* _Assigned task_:
Your task is to return exactly the lines that run from the one containing "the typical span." through the end of the listing below, without any pictures.
******
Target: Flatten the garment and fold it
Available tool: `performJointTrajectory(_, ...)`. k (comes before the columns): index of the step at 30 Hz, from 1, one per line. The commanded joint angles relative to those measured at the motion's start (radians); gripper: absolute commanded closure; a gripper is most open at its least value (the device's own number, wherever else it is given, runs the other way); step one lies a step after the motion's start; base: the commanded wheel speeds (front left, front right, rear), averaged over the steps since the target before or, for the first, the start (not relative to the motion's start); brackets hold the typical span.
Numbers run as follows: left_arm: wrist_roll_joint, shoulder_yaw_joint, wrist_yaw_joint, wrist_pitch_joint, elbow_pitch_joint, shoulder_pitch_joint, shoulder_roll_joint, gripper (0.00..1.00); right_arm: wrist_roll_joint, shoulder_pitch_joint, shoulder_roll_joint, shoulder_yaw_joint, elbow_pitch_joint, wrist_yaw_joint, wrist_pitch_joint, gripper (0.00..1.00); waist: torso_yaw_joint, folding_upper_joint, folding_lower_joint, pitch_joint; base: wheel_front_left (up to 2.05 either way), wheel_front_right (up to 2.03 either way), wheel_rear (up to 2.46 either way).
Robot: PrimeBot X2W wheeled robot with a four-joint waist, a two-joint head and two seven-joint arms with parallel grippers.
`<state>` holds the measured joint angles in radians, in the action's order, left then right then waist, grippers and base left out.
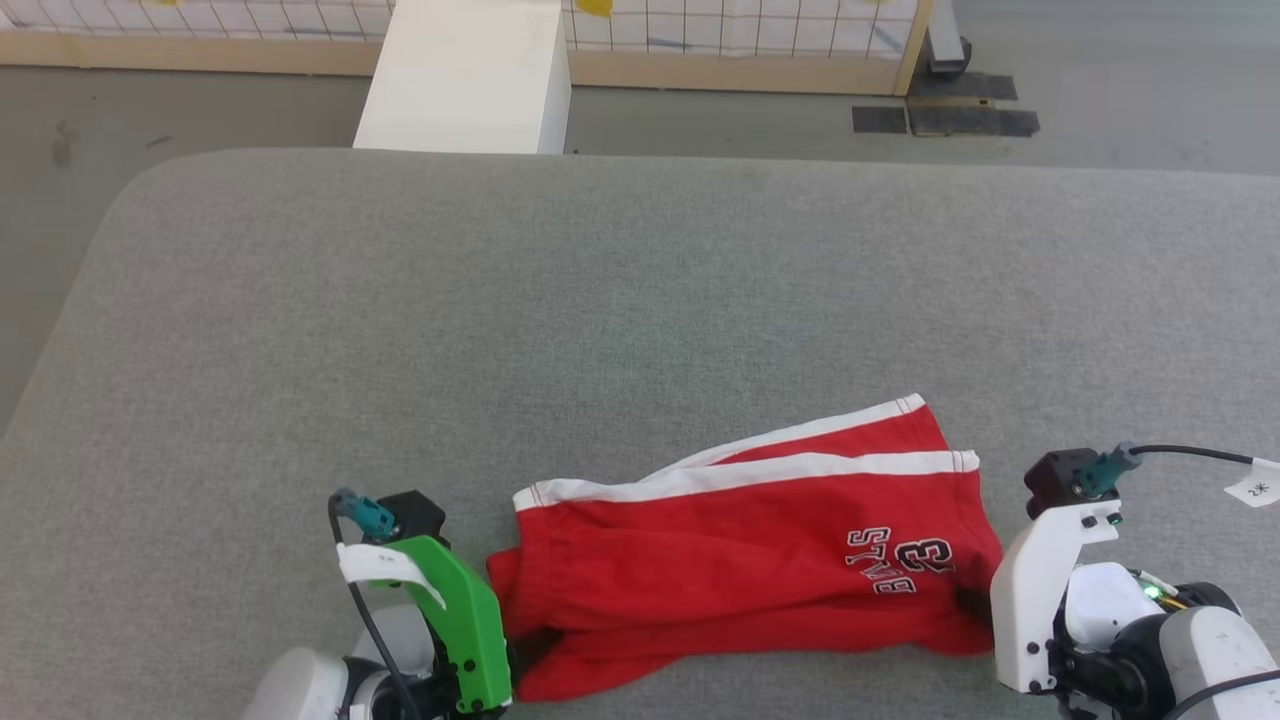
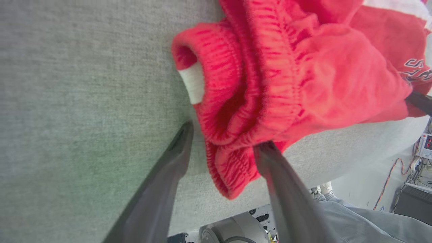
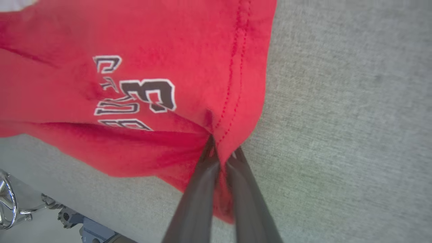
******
* _Reply_:
Available tool: `performJointTrajectory(_, ...)`. k (comes before the columns): index of the step at 30 Hz, from 1, one per line. The commanded joint angles relative to those measured at the motion's start (radians); gripper: absolute commanded closure; a gripper is most open at its least value (the device's own number, wherever else it is given, runs the other way); step one lies a step after the motion's start; base: the commanded wheel speeds (front left, front right, rear), averaged over the steps since the target before or, for the first, the start (not relative to the motion's start); brackets hold the typical span.
Numbers run as follows: left_arm: wrist_roll_joint, shoulder_yaw_joint, wrist_yaw_joint, wrist_pitch_joint, elbow_pitch_joint, shoulder_pitch_joint, shoulder_roll_joint, gripper (0.00..1.00); right_arm: wrist_roll_joint, shoulder_pitch_joint, shoulder_roll_joint, shoulder_yaw_joint, elbow_pitch_joint, wrist_yaw_joint, wrist_pitch_joint, gripper (0.00..1.00); waist: torso_yaw_joint, folding_upper_joint, folding_lower_joint, pitch_joint; base: wheel_front_left (up to 2.05 either way), wheel_front_right (up to 2.03 either way), wheel_rear (up to 2.46 either way).
Robot: PrimeBot X2W wheeled robot with a four-joint waist, a two-joint head and two seven-joint arms with parallel grippers.
`<state>` holds the measured joint angles in radians, in the action's order, left then right then waist, grippers and base left out.

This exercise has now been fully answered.